One day I got to the coke dealer’s house in the late afternoon, before it was dark. I was the Early Bird Special guy. When I got there he was pulling down the shades and then there was a knock on the door. A short old Colombian man with a ponytail walked in. He handed my dealer a wad of tinfoil in exchange for some cash. He was the source. I said, “Let me do some of that!” My dealer said, “Okay, just a line.”
He opened the foil to reveal what seemed to be a jewel of blow. He flaked some off the rock into two lines. I snorted them.
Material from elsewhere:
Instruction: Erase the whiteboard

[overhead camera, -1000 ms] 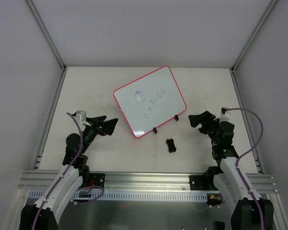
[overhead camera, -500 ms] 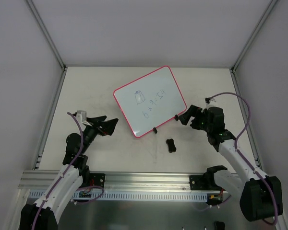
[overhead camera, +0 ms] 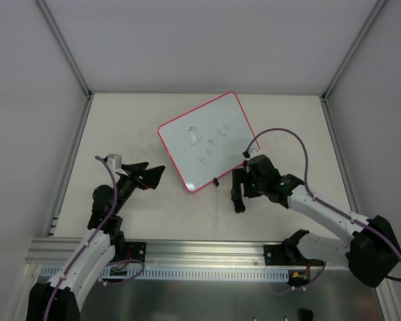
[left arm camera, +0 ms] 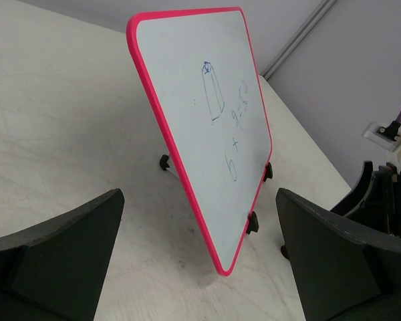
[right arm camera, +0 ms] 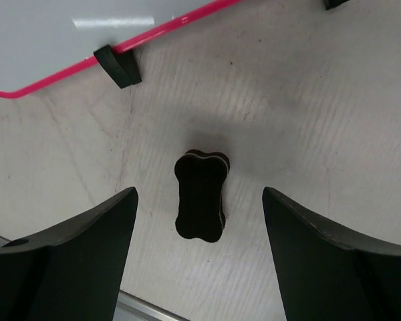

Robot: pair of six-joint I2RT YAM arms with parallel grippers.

I felt a tingling behind my eyes that spread up through my brain like a wildfire of joy coursing through my nervous system. Apparently I had never felt the effects of pure cocaine. I said, “Holy shit! Why don’t you just sell that?” He said, “Because people would never leave me alone.” Then he crushed the gemstone and dumped it into a Baggie of last night’s stepped-on crud. It was heartbreaking.
My comedy career was stalled. Dramatically stalled. I was all bloated and sweaty and fucked-up. I was hosting segments on a local TV program on the Metro Channel, which I don’t think even exists anymore. It was awful. I would interview people on the street at a desk we would haul around the city. It was a “talk show on the street” segment. It was cute but like being dead but accepting it. I was married to a woman who had just added prenatal vitamins to our kitchen vitamin lineup. I was thinking, “That can’t happen.”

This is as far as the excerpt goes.